Brief:
Please reproduce the entire listing exactly.
■ ■ ■
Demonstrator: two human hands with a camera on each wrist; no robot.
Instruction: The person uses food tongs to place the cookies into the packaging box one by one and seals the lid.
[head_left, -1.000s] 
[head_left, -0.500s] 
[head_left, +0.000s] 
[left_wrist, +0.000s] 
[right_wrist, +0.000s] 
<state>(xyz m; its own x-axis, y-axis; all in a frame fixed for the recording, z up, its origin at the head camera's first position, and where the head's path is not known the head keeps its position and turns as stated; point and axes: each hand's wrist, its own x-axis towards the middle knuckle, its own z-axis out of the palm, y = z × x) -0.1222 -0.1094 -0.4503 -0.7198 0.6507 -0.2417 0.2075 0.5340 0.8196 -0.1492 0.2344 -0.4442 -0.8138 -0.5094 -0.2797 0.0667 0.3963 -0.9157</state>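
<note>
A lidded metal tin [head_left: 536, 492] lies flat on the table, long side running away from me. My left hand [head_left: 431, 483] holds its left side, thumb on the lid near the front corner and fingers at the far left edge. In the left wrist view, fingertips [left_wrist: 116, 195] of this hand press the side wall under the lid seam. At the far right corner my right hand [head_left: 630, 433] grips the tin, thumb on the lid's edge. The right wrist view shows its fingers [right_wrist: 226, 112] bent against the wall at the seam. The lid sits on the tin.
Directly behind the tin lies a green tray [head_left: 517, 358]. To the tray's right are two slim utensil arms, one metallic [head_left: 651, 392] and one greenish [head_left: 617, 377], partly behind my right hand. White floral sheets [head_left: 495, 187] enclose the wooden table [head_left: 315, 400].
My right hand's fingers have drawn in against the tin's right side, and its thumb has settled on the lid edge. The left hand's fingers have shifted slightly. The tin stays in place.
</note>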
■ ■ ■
Problem solution:
Demonstrator: two human hands with a camera on each wrist; no robot.
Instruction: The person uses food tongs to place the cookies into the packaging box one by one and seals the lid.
[head_left, -1.000s] 
[head_left, -0.500s] 
[head_left, +0.000s] 
[left_wrist, +0.000s] 
[right_wrist, +0.000s] 
<state>(xyz m; its own x-axis, y-axis; all in a frame fixed for the recording, z up, its origin at the head camera's first position, and where the head's path is not known the head keeps its position and turns as stated; point and axes: each hand's wrist, its own x-axis towards the middle knuckle, its own z-axis out of the palm, y = z × x) -0.1222 -0.1094 -0.4503 -0.7198 0.6507 -0.2417 0.2075 0.5340 0.8196 -0.1492 0.2344 -0.4442 -0.8138 -0.5094 -0.2797 0.0667 0.3963 -0.9157</state>
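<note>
A lidded metal tin [head_left: 536, 492] lies flat on the table, long side running away from me. My left hand [head_left: 431, 483] holds its left side, thumb on the lid near the front corner and fingers at the far left edge. In the left wrist view, fingertips [left_wrist: 116, 195] of this hand press the side wall under the lid seam. At the far right corner my right hand [head_left: 630, 433] grips the tin, thumb on the lid's edge. The right wrist view shows its fingers [right_wrist: 226, 112] bent against the wall at the seam. The lid sits on the tin.
Directly behind the tin lies a green tray [head_left: 517, 358]. To the tray's right are two slim utensil arms, one metallic [head_left: 651, 392] and one greenish [head_left: 617, 377], partly behind my right hand. White floral sheets [head_left: 495, 187] enclose the wooden table [head_left: 315, 400].
My right hand's fingers have drawn in against the tin's right side, and its thumb has settled on the lid edge. The left hand's fingers have shifted slightly. The tin stays in place.
</note>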

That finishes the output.